A esa conclusión llegó una revisión de 26 estudios médicos publicada en la revista Archives of Disease in Childhood .

“El sueño es un requisito importante para la salud y es necesario que los niños pequeños duerman un rato durante el día”, indicó uno de los autores del estudio, Gregory Slath, del Instituto del Sueño de Gran Bretaña.

“Con el acelerado desarrollo físico y mental, las siestas proporcionan al cuerpo y a la mente el tiempo de descanso requerido para crecer y reponer fuerzas. Los bebés requieren más tiempo que los niños y, conforme más grandes son, necesitan menos. Después de los 2 años, con una sola siesta tienen el suficiente tiempo de sueño”, dijo.

¿Cuánto tiempo deben dormir? El estudio señala que lo recomendable es de 15 a 30 minutos a media mañana o a media tarde. Sin embargo, afirman que es mejor que la siesta sea a media tarde, cuando el niño está más cansado y debe reponer más energías.

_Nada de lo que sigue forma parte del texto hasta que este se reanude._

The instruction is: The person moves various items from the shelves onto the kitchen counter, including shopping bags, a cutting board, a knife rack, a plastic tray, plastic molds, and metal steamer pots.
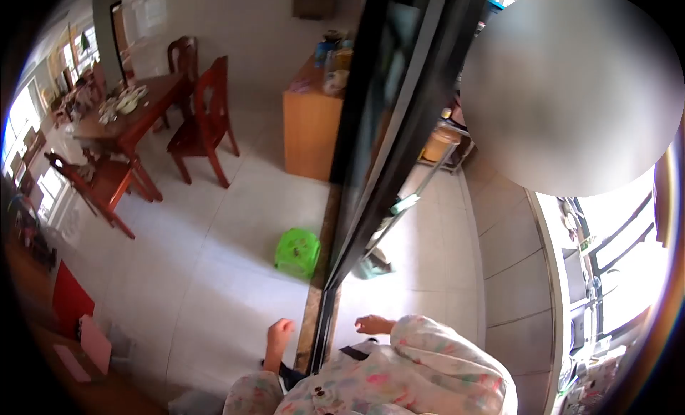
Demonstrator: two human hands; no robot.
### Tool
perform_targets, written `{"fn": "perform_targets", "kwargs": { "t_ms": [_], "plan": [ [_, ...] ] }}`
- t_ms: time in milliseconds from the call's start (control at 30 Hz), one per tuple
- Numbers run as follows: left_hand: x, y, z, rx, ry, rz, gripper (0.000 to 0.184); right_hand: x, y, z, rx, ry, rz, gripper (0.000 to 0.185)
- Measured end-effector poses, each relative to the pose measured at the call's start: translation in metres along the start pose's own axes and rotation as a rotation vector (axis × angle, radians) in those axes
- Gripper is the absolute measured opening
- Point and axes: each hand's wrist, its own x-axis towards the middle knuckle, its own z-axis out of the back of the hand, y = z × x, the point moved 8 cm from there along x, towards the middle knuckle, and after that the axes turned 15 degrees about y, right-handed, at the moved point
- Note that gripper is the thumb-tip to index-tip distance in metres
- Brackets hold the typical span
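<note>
Left hand (280, 334) and right hand (372, 324) low, either side of the door track (325, 328) — fingers bent; whether clenched or loose, cannot tell. Green stool (297, 252) on floor tiles (235, 272), ahead of left fingers, apart from both hands — just beside stone sill (307, 326).

Upper left: dishes (130, 99) are sitting on table (163, 85) | centre: stool (297, 252) is standing left of sliding door (399, 151) | right: counter (555, 261) is running downward
</note>
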Motion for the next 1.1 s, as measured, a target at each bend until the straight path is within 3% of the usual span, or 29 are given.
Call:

¿Y si no duerme del todo? No dormir nada durante el día también puede causarle problemas al menor, pues carecería de ese periodo para recargar energías.

Los expertos aconsejan que los niños tengan el mismo horario para irse a dormir cada noche y para despertar en las mañanas. Es ideal que duerman en su propio dormitorio. | FOTO CON AUTORIZACIÓN DE WWW.SXC.HU
Los expertos aconsejan que los niños tengan el mismo horario para irse a dormir cada noche y para despertar en las mañanas. Es ideal que duerman en su propio dormitorio. | FOTO CON AUTORIZACIÓN DE WWW.SXC.HU

La psicopedagoga costarricense Lilliam Quirós sostiene que los niños en edad preescolar necesitan ese breve descanso, no solo por su desarrollo físico, sino también cerebral.

“Algunas mamás se quejan de que el chiquito se pone muy rebelde si no hace la siesta. Eso responde a que el cuerpo pide dormir en cierto momento, para que se den el desarrollo y el crecimiento”, destacó Quirós.

Sin embargo, la especialista explica que a esas edades también pueden presentarse problemas de insomnio.

Si bien en ciertos casos podrían asociarse con temores del niño, también pueden ser consecuencia de demasiadas siestas durante la jornada.

“Si alguien de 5 años hace siesta en la mañana y nuevamente en la tarde, no podemos pretender que tenga sueño por la noche, pues ya necesita dormir menos”, ejemplificó Quirós.

Finalmente, los expertos insisten en que cada organismo es diferente, incluso en el seno de una misma familia, y, por ende, no debe obligarse a todos los menores a hacer la siesta a la misma hora y por el mismo lapso.